La balle de l’assassin avait seulement traversé les deux joues. Celui qui avait tiré le coup, c’était Jean Jaureguy, le précurseur de Balthazar Gérard, comme Jean Chatel devait être le précurseur de Ravaillac.

De tous ces événements il était resté à Guillaume une sombre tristesse qu’éclairait rarement un sourire pensif. Flamands et Hollandais respectaient ce rêveur comme ils eussent respecté un Dieu, car ils sentaient qu’en lui, en lui seul, était tout leur avenir ; et quand ils le voyaient s’avancer, enveloppé dans son large manteau, le front voilé par l’ombre de son feutre, le coude dans sa main gauche, le menton dans sa main droite, les hommes se rangeaient pour lui faire place, et les mères, avec une certaine superstition religieuse, le montraient à leurs enfants en leur disant :

— Regarde, mon fils, voilà le Taciturne.

Les Flamands, sur la proposition de Guillaume, avaient donc élu François de Valois duc de Brabant, comte de Flandre, c’est-à-dire prince souverain.

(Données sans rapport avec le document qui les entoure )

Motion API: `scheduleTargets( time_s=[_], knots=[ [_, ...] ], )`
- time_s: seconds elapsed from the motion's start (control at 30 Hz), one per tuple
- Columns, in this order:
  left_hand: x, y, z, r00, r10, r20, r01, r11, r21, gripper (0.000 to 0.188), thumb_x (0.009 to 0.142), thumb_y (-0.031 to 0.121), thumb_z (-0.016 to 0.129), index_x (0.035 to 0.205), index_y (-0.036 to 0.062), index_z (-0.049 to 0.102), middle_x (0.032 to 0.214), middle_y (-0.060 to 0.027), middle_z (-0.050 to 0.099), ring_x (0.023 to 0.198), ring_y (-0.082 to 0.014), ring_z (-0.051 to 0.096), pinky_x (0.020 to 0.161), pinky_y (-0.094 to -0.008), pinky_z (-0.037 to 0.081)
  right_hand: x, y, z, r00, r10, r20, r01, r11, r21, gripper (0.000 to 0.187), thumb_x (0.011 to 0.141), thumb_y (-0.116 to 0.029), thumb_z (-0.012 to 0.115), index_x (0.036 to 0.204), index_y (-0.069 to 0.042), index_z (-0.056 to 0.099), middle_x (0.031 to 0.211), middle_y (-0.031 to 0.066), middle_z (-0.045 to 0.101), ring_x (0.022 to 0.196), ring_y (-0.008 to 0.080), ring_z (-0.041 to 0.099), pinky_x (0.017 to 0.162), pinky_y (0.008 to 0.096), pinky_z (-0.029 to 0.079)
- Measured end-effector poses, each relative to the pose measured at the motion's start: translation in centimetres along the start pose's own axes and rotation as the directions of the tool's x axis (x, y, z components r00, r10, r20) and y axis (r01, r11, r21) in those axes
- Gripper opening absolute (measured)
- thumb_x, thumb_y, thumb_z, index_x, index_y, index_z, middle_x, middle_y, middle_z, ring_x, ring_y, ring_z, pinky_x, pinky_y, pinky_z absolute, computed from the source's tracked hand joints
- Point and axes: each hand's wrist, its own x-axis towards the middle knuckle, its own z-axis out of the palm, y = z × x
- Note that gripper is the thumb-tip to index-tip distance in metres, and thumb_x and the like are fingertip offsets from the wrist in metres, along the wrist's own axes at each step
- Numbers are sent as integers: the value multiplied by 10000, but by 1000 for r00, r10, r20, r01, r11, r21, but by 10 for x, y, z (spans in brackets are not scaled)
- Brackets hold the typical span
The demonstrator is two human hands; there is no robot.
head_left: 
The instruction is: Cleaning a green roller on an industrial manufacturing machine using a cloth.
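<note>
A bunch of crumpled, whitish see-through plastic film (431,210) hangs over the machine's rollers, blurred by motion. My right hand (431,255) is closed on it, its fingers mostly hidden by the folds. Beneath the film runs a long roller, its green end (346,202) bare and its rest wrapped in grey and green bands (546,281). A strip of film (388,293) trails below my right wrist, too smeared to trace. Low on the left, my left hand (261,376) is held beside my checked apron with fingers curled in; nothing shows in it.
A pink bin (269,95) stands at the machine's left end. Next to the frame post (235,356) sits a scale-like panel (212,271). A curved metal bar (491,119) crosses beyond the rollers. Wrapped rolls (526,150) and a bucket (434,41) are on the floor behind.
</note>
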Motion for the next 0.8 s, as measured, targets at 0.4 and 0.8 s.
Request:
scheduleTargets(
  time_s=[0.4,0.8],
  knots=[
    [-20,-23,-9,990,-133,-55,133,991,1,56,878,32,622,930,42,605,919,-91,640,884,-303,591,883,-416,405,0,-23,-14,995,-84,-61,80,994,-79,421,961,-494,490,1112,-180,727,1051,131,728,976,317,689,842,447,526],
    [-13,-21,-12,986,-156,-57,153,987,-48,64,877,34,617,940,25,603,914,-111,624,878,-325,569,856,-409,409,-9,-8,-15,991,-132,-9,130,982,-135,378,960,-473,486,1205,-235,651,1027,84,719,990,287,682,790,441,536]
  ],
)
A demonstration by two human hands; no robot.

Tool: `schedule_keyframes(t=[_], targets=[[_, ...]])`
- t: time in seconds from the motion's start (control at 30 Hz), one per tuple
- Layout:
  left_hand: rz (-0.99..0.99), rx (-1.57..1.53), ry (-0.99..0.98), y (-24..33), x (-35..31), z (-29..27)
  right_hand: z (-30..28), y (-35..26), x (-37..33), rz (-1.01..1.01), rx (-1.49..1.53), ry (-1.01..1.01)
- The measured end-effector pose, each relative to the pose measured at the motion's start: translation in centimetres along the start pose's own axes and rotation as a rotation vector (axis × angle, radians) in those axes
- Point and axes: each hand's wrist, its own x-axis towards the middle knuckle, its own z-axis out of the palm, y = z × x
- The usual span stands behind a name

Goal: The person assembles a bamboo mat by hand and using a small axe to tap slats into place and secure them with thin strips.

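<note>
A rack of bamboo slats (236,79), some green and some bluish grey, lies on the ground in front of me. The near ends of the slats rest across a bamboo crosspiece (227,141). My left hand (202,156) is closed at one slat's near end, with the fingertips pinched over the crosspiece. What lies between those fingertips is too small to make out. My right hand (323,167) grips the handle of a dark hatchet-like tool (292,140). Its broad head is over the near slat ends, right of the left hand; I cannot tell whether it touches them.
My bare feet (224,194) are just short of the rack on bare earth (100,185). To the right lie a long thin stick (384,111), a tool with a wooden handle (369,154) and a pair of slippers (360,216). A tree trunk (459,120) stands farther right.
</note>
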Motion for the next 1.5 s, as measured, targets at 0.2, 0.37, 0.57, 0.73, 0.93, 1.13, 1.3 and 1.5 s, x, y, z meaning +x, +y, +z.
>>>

Ce qui n’empêchait pas, bien au contraire, Élisabeth de lui laisser espérer sa main. Elle voyait dans cette alliance un moyen de réunir aux calvinistes d’Angleterre ceux de Flandre et de France ; la sagesse d’Élisabeth rêvait peut-être une triple couronne.

Le prince d’Orange favorisait en apparence le duc d’Anjou, lui faisant un manteau provisoire de sa popularité ; quitte à lui reprendre le manteau quand il croirait le temps venu de se débarrasser du pouvoir français comme il s’était débarrassé de la tyrannie espagnole.